Où donc était Dieu dans tout cela? Parfois Dieu était difficile à voir au milieu de la peur, de la souffrance, de la frustration, et parfois Dieu était clairement présent- dans les gens et dans ‘chaque’ moment. Des moments merveilleux de consolation sont nés des chants et des danses avec les différentes communautés. Le soir, j’ai enseigné la danse aux jeunes infirmières dans un hôpital ougandais: a musique d’Elton John jouait à tue-tête, suivie par les tambours quand nos sessions se transformaient en danses locales ougandaises. Les patients souffrant du SIDA, sortaient de leurs lits et se joignaient à la fête. Les religieuses tapaient du talon et se joignaient à la danse. Au milieu de toute cette mort, il y avait un besoin fondamental de trouver une joie, un sens au moment présent et dans nos relations personnelles, ancrées dans le ‘ici ‘ et dans le moment.
Travailler avec les religieuses en Ouganda a été un privilège.

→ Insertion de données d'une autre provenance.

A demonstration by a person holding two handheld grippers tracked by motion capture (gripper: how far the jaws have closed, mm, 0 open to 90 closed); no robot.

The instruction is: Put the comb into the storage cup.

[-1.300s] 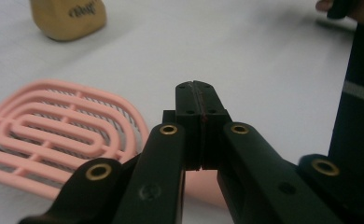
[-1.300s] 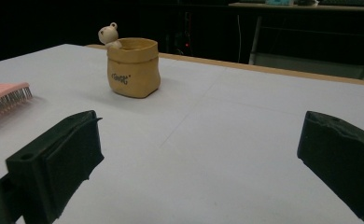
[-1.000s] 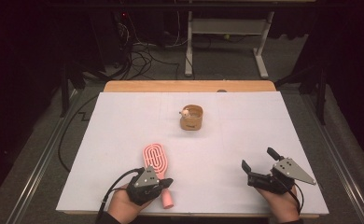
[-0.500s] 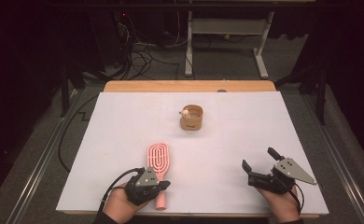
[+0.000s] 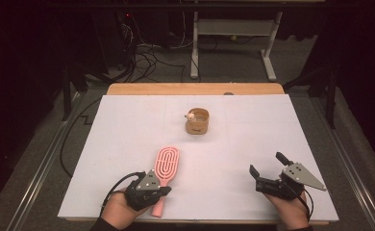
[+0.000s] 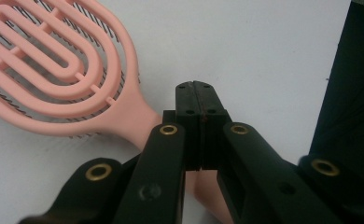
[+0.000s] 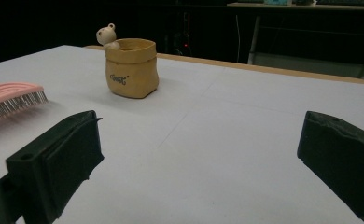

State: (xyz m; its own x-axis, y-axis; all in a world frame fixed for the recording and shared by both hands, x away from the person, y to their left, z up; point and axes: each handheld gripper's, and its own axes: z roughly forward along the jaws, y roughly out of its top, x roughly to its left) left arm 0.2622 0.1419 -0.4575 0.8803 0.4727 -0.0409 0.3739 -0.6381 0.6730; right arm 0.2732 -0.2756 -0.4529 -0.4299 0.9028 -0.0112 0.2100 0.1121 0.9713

Leurs histoires extraordinaires de courage durant les régimes de Idi Amin et de Obote étaient tout simplement époustouflantes. Elles prenaient soin de quiconque avait besoin d’aide malgré les nombreuses menaces en provenance des différentes factions. Je me souviens avoir pensé que ces femmes étaient les réelles ‘féministes’ de ce monde. Leur force, leur compétence, leur foi et leur humour m’ont inspirée!
Je me suis assisse avec des Afghanes musulmanes fascinantes qui enseignaient clandestinement aux enfants locaux durant le régime des Talibans, sachant très bien qu’elles seraient tuées si elles étaient découvertes. Elles m’ont dit : « les enfants sont notre avenir’- c’est pourquoi nous le faisons.
J’ai prié et travaillé avec les communautés religieuses, et pourtant ce n’était jamais pour évangéliser les pauvres, ou pour la plus grande gloire de Dieu ou pour faire advenir le Royaume de Dieu. Je n’ai jamais compris ce langage et celui-ci me cause encore des difficultés aujourd’hui. Je sentais que d’être humble, joyeuse et d’être ouverte à Dieu et à la compassion suffisait- Dieu et le Saint Esprit peuvent alors être à l’œuvre comme ils le désirent. J’ai commencé à explorer davantage ma foi et ses enseignements, surtout ceux associés avec la théologie de la libération et l’option préférentielle pour les pauvres.
Ce n’est que très récemment que j’ai exploré en profondeur le concept de ‘solidarité’ et médité sur Marie au pied de la croix—elle ne pouvait pas changer l’issue, soulager les souffrances de Jésus, et elle était exposée au danger- mais elle se tenait là.
Des études subséquentes en gestion, leadership, théologie et yoga ainsi qu’un doctorat sur le trafic humain m’ont entraînée à agir comme directrice de la mission dans différentes organisations et à mon rôle actuel comme déléguée pour les ministères sociaux de la province d’Australie. De bien des façons, me joindre à la communauté jésuite était comme revenir chez moi.
Je suis reconnaissante pour cette opportunité d’apprendre et d’être inspirée par ces gens et ces communités qui m’invitent à travailler et à vivre avec eux. Je suis également reconnaissante de pouvoir servir dans une capacité de leader au sein des ministères sociaux jésuites et de pouvoir continuer à dire ‘oui’ à Dieu au sein de l’apostolat social.